On estime que seuls 10 % environ des Sports800, appelées "Yota-Hachi" au Japon (en français à peu près : Toyota 8), ont survécu jusqu'à aujourd'hui. L'exemplaire que l'on voit sur ces photos est arrivé en Suisse par des chemins aventureux. En 1988, la Sports800, née en 1966, avait été amenée en Europe pour participer à un concours d'économie de carburant - et, si possible, pour entrer dans le "Livre Guinness des records".

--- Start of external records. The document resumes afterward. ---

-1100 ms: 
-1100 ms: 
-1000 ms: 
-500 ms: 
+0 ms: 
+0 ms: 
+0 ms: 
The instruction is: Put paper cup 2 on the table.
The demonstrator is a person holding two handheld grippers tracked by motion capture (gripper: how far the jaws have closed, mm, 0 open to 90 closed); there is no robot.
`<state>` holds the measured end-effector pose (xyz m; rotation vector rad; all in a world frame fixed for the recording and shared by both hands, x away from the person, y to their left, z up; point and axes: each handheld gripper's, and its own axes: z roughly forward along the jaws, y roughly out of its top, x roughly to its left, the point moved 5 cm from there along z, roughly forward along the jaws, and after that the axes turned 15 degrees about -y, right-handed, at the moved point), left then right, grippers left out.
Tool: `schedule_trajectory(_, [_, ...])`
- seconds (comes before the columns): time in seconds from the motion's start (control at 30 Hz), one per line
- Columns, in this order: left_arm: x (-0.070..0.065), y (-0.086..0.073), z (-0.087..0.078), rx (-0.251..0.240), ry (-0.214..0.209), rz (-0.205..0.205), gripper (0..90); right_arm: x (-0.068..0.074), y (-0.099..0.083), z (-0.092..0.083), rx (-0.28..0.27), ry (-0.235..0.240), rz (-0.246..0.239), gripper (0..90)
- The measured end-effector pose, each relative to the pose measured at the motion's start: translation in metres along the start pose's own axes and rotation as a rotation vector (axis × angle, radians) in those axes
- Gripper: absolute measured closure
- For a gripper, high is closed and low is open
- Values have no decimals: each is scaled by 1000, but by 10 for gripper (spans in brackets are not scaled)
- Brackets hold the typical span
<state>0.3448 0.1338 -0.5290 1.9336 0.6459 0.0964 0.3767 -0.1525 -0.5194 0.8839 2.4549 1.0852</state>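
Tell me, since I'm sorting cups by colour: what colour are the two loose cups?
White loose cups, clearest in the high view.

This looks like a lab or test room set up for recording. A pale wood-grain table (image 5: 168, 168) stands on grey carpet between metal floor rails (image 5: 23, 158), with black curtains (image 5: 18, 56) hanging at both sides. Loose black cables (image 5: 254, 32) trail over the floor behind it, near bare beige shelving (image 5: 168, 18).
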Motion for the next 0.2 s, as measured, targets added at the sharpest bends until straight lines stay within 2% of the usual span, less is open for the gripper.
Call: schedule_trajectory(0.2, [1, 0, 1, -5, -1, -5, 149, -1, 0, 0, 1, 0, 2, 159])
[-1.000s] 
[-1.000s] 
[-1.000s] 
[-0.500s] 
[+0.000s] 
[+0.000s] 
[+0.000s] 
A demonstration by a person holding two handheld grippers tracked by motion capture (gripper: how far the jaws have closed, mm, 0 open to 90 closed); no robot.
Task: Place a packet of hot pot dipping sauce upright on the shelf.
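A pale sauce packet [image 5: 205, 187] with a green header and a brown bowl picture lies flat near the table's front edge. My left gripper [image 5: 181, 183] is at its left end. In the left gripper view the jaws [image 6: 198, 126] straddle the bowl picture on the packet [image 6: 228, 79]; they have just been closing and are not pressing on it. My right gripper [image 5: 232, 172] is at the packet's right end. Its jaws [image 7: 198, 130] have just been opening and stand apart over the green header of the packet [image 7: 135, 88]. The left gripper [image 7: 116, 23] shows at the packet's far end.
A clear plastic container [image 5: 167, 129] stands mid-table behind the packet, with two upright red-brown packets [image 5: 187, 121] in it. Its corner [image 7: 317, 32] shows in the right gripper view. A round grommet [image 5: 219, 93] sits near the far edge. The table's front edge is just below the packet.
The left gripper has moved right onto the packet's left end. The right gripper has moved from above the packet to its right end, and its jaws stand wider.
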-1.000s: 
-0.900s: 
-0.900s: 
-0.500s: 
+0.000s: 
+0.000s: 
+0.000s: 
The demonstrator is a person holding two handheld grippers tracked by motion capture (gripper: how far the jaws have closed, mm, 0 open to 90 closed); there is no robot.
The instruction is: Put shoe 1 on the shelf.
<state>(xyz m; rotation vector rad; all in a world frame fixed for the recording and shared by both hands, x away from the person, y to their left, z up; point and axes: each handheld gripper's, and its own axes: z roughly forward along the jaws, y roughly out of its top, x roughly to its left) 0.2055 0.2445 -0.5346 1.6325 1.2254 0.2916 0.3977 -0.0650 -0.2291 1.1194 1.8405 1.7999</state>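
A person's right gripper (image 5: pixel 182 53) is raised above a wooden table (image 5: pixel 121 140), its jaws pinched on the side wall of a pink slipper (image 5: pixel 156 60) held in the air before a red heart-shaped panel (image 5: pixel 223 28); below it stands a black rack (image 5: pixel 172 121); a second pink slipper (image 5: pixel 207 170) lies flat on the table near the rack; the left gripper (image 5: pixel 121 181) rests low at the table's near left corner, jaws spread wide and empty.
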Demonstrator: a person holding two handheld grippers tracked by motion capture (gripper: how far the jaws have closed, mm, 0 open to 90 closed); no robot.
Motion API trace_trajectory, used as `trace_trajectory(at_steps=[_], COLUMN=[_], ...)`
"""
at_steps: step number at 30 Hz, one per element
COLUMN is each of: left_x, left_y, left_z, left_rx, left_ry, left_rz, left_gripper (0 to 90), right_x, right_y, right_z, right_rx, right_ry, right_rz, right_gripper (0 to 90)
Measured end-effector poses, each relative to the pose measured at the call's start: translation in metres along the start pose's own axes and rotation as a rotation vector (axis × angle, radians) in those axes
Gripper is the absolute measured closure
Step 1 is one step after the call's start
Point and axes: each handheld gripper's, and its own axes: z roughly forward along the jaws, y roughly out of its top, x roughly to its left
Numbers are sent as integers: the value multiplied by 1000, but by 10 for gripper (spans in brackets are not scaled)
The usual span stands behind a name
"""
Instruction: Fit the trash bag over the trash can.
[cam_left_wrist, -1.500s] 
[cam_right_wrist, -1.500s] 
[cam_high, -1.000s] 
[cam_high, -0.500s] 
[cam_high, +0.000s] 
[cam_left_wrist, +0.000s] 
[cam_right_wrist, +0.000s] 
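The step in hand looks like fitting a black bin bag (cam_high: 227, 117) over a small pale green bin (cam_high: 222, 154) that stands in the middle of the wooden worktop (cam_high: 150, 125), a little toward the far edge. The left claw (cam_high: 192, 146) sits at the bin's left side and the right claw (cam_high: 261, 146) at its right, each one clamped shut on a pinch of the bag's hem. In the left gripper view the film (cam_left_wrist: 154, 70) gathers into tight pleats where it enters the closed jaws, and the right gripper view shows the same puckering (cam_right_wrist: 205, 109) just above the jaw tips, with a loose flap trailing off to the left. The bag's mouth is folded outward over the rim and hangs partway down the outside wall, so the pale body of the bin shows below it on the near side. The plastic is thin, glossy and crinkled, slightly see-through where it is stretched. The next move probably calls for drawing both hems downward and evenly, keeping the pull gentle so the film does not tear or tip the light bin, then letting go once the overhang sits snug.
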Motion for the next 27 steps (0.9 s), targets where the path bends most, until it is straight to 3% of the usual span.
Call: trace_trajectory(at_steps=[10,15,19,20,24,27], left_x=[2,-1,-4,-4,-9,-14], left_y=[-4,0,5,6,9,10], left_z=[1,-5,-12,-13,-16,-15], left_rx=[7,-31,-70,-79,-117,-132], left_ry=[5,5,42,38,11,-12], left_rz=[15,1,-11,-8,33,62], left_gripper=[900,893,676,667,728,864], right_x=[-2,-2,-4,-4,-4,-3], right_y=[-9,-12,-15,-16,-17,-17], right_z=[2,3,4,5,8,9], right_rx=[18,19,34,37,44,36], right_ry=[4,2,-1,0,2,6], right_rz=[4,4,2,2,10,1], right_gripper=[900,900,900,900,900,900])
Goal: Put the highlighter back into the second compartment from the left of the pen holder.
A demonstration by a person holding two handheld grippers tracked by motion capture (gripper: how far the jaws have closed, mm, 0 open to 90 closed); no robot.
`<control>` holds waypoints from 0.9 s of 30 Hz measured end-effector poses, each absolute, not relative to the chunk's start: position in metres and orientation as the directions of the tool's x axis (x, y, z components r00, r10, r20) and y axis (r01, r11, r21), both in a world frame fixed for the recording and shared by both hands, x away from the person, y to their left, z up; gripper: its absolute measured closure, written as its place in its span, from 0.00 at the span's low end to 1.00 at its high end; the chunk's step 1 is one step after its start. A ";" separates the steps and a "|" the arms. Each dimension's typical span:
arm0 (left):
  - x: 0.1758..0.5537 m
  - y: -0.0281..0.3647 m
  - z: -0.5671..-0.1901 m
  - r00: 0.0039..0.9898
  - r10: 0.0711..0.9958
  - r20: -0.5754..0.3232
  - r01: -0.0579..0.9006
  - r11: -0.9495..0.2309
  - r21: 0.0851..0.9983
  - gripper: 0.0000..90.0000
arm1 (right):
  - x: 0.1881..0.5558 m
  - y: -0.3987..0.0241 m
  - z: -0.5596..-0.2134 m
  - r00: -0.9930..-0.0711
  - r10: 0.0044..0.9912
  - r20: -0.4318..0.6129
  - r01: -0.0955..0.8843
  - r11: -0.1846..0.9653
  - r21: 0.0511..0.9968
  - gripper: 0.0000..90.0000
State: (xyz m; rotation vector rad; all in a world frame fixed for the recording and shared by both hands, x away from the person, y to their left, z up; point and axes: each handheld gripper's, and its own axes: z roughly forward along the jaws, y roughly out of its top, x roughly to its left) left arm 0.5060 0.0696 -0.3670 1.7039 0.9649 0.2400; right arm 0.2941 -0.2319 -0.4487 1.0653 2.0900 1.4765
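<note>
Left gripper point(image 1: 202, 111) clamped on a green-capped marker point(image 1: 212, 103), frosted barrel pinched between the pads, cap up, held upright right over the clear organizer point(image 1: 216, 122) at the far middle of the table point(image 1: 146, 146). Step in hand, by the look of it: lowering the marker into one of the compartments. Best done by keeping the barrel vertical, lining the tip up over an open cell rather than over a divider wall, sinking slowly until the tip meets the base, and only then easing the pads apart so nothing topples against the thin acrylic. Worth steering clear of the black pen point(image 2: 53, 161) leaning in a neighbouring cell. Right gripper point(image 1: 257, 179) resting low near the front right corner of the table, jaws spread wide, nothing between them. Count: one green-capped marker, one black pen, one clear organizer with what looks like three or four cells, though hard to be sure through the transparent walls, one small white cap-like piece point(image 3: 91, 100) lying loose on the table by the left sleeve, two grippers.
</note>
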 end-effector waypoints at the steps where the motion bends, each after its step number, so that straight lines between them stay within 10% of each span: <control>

Outre quelques journaux japonais, le fabricant de pneus Continental était également sponsorisé, raison pour laquelle le véhicule a été peint en jaune. Sur un parcours de 8000 ( !) kilomètres, la Toyota a traversé la Grande-Bretagne et aurait atteint une moyenne d'environ 4 litres aux 100 kilomètres. Cela n'a certes pas suffi pour remporter la victoire ni pour entrer dans le "Guinness Book", ce qui a été fait par un diesel, mais c'était tout de même une performance courageuse de la petite japonaise.

Une anglaise ?

Le plaisir de conduire est réjouissant. Le petit boxer a déjà suffisamment de puissance à bas régime - la construction du moteur y contribue. Et bien sûr aussi le faible poids. La boîte de vitesses à quatre rapports est très facile à utiliser grâce au levier de vitesses court, on change de vitesse avec plaisir, on ne fait pas tourner le petit bicylindre. Le châssis - à l'avant, triangle de suspension et barre de torsion, barre antiroulis, à l'arrière, essieu rigide avec ressorts semi-elliptiques - est lui aussi plus qu'honorable, on peut tout à fait supporter de longs trajets. Les quatre freins à tambour ne connaissent aucun problème avec le faible poids du véhicule. Le rayon de braquage est d'à peine 4,3 mètres.

Le propriétaire suisse raconte qu'il est souvent salué dans la rue par des conducteurs de voitures de sport anglaises, qui ont sans doute l'impression de rencontrer l'une des leurs. Mais il faut dire clairement que la Sports800 était assez incomparable pour l'époque, que Hasegawa et Sato avaient réussi à créer un design absolument unique - on peut aussi voir de quel véhicule la 2000GT, également présentée en 1965, s'est inspirée. Et oui, cette petite voiture de sport anticipait le concept de la nouvelle GT86, moteur boxer, propulsion arrière, grande agilité - et surtout, concentration sur l'essentiel, à savoir le pur plaisir de conduire.